Rebuttal of Aug. 19 op-ed “Born Equal”
In their latest issue, The Mercury published an opinion piece attacking the student organization Comets for the Pre-born for not openly protesting the ICE detention centers on the border and, therefore, supposedly acting in violation of their platform defending the sanctity of all life — including the unborn. I would also like to note that — between The Mercury and AMP — this is the fourth article that has been published by UTD’s student media (and the second by managing editor of AMP, Ruqiya Barreh) attacking this organization. At some point, I hope that someone will explain to me what CftP has done to deserve such antagonism besides, you know, existing. But it is neither my pro-life stance nor the numerous attacks against a student organization that has provoked me to write this letter.

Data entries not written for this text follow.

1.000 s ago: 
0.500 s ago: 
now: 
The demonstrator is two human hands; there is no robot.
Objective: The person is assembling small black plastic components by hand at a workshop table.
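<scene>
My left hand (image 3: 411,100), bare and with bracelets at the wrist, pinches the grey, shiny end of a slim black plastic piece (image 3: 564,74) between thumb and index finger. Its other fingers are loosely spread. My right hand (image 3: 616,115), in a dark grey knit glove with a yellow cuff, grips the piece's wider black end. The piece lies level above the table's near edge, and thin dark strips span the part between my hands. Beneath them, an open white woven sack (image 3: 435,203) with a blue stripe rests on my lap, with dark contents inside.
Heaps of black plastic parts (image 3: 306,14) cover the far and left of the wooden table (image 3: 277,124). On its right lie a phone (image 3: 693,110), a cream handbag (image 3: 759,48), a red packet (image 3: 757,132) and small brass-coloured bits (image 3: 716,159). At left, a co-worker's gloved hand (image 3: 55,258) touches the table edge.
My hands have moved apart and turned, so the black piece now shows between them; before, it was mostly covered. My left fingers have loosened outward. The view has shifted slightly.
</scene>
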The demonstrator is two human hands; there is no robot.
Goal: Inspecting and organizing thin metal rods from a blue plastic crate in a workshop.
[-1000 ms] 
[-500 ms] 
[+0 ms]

What compelled me to formalize my protest was the simple fact that The Mercury allowed an opinion piece to be published containing not an ounce of actual evidence to support it.
Barreh, the author of the piece, begins her commentary with the accusation that “instead of rising against the barbaric attacks on human rights at our borders …CftP have chosen to concentrate their efforts on vilifying a medical procedure.” Let’s ignore for a moment the fact that, according to Pew Research and a 2019 Gallup Poll, 48% of Americans viewed the above mentioned ‘medical procedure’ as morally wrong, including 51% of women and 51% of Hispanic/non-white individuals. By using the word “instead” Barreh creates a false dichotomy: as if one cannot possibly fight for the rights of the unborn and the human rights of those at the border at the same time. As I personally am a strong advocate for both, I can tell you that it is most definitely possible.
Furthermore, when Barreh delves into the logic that is supposed to support her argument, she cites a laundry list of physical and emotional harm inflicted on immigrants by ICE agents in the last few years. She details the abuse of pregnant women, detained migrants whose squalid living conditions and lack of medical attention caused them to miscarry and a statistic from The New York Times citing 859 reports of sexual abuse. Now let me start by stating that I agree wholeheartedly with Barreh in that these are atrocities and human rights violation which should most definitely be rectified, even railed against. However, what Barreh is doing here is constructing a “red herring”; a kind of logical fallacy called an “ignoratio elenchi” or “irrelevant conclusion”. The abuses made by ICE agents at the border, while deplorable, are completely unrelated to whether or not Comets for the Preborn actually value the sanctity of life. It would likely serve as decent justification for the argument that ICE agents don’t value the sanctity of life. But I checked. None of the CftP members work for ICE. Let me also note here that Barreh also accuses CftP of essentially being xenophobic racists by citing “their apparent disdain for people of color” and supposed belief “that minorities’ lives are worth inherently less than unborn ones,” all the while failing to provide any data, testimony or witnesses to verify what I would consider a very serious accusation.
In fact, Barreh gives no evidence that any pro-life group is in favor of the detention centers or actions taken at the border at all. So allow me to provide some facts for her. Over the course of the last 11 months, the National Association of Evangelicals, a group which has repeatedly submitted pro-life amicus briefs to Supreme Court, has led 24 separate relief trips to the border and facilitated over 250 one-on-one consultations between potential asylum seekers and U.S immigration law professionals. The World Relief organization, a group whose president published an op-ed in The New York Times titled “I am pro-life and pro-refugee,” works to provide presentations on immigration and asylum law in churches. Members of World Relief have opened both their homes and churches to asylum seekers as living spaces while better accommodations can be made. But let’s take church groups out of it for a moment. In a campaign called “Bottles for the Border” New Wave Feminists, a secular pro-life group, partnered with roughly 50 different pro-life organizations to raise $130,000 dollars in funds and supplies (including diapers, formula, water and more) to be delivered to the Humanitarian Respite Center in McAllen, TX. The National Review quoted Herndon de-La Rosa, the founder of the group, as saying “As pro-lifers, we must stand with the vulnerable wherever and whenever we see them suffering.” And “We are pro-lifers because we care about the inherent human dignity of the living person, inside the womb and out.”
I don’t know if members of Comets for the Pre-Born have any particular thoughts or feelings on the border crisis. As a student organization (and I will re-emphasize the word “student”), I think they have about as much of an obligation to comment on the situation as any other group on campus does — which is to say, none. But I would hope that in the future, any accusations leveled against CftP would include, at the very least, the mere suggestion of relevant facts. Or perhaps, we could treat them like any other student organization, respect their right to an opinion and just leave them alone.
Madeleine Keith is a political science senior from Garland, Texas.